The trains from Byron Bay
AS they commute in their fast cars, new residents to our area will probably not realise the importance of rail travel in past decades.
The early settlers fought so hard to get the railway here and for many years it was the lifeline of the whole district.
Trains not only carried passengers to and from Sydney but they were also the main carrier of all our livestock, produce and supplies. As well they linked up with other transport facilities, especially shipping and ran excursions for holiday-makers from inland centres to the beaches.
There were many little stations all along the line where shuttle services as well as the old North Coast Mail would stop.
To the passengers wanting to get to their destination this interminable stopping soon became tedious. The express trains were much better for the long-distance passenger.
Also, before dining cars were introduced, the trains stopped at particular places for refreshments. The service was excellent and there was even a bar for those who wanted to drown their sorrows.
Jim McGettigan has given us an insight into travelling on the North Coast Mail between Byron Bay and Lismore during the Second World War. He was a day student at St Johns College, Woodlawn in 1943 and travelled daily on this train which ran between Murwillumbah and Sydney.
It arrived at Byron Bay about 6.30 where passengers could have breakfast. Here there was a special arrangement. Most people did not finish their meal in time so they were allowed to take it on board the train. There were no paper cups and plates, however, in those days. It was only good railway crockery, knives and forks. The meal was finished by the time the train arrived at Bangalow and the plates, etc were collected and left on the platform. Later in the day they were collected by a commuter train and returned to the Bay.

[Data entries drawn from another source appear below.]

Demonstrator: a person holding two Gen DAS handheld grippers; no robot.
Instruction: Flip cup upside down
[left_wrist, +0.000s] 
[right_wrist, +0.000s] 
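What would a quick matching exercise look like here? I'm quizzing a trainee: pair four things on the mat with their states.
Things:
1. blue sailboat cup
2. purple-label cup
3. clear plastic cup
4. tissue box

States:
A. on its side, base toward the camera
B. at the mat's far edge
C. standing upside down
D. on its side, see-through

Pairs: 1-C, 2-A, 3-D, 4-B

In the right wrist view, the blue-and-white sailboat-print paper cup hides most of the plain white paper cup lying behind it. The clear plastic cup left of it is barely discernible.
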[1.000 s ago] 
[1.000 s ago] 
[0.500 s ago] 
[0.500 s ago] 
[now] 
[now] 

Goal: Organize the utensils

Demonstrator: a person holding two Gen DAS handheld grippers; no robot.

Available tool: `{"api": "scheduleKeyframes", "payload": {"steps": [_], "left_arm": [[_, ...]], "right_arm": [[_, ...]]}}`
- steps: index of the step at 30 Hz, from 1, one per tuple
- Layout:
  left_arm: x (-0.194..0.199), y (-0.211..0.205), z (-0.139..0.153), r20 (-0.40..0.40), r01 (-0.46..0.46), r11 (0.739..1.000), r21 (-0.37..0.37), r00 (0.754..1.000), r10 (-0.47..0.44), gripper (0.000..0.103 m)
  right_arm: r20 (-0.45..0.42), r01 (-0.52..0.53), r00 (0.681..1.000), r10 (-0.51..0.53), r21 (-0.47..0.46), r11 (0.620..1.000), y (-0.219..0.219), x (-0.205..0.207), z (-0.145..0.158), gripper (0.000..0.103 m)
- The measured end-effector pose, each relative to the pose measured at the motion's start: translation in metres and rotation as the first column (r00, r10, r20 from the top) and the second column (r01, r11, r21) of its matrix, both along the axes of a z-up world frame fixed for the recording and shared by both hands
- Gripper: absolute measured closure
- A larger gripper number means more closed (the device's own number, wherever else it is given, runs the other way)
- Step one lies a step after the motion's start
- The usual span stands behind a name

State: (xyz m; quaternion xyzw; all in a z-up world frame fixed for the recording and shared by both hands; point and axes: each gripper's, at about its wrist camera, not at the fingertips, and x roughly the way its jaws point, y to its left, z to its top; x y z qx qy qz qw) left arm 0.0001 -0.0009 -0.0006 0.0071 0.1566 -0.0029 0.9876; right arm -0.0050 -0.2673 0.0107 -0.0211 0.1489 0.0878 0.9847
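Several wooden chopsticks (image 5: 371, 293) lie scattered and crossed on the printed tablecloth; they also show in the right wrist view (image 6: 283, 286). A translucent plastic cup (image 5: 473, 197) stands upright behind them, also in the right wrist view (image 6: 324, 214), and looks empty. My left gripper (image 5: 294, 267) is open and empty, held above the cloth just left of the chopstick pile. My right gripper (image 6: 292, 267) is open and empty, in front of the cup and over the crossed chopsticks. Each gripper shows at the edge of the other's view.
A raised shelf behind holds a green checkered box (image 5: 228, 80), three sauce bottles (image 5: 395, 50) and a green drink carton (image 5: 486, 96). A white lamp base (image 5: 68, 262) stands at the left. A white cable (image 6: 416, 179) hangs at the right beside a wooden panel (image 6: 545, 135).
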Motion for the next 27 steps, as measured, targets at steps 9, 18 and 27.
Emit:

Although there was much soot and delays on the old steam trains there was something wonderfully exciting about a trip to Sydney in those days.Young boys loved the train going up St Helena Hill.
Often the engine would lose traction and come to a stop, especially if the line was wet. The fireman (steam trains of course in those days!) would climb down and shovel sand in front of the wheels. If there were soldiers on board the train there would be plenty of catcalls to accompany this operation!
After St Helena there was Talofa Station and then the larger station at Bangalow. A lot of children would alight here to go to the public and convent schools.
Railway stations were always well kept, with gardens and shrubs planted by an enthusiastic staff. Competitions were held for the best-kept stations. Bangalow was one of the best.
At Binna Burra several men would get off. They were employed at the large butter factory there.
Smaller stations came next - Nashua, Booyong (another outstanding floral display) and Eltham where the local storekeeper, Mr W C Lane, would get off. His home was at the Bay.
Bexhill was next. It was where the large brickworks was located. After that the train went through flat swampy country which had plenty of tall trees full of wonderful swamp birds.
On to Woodlawn Station and about a mile further to the Woodlawn College railway platform where Jim would leave the train. It would continue on to North Lismore, then South Lismore, through Casino and so southwards to Sydney.
Although there was much soot and delays on the old steam trains there was something wonderfully exciting about a trip to Sydney in those days.
Diesel motors and refreshment cars changed this - and then of course the trains stopped altogether!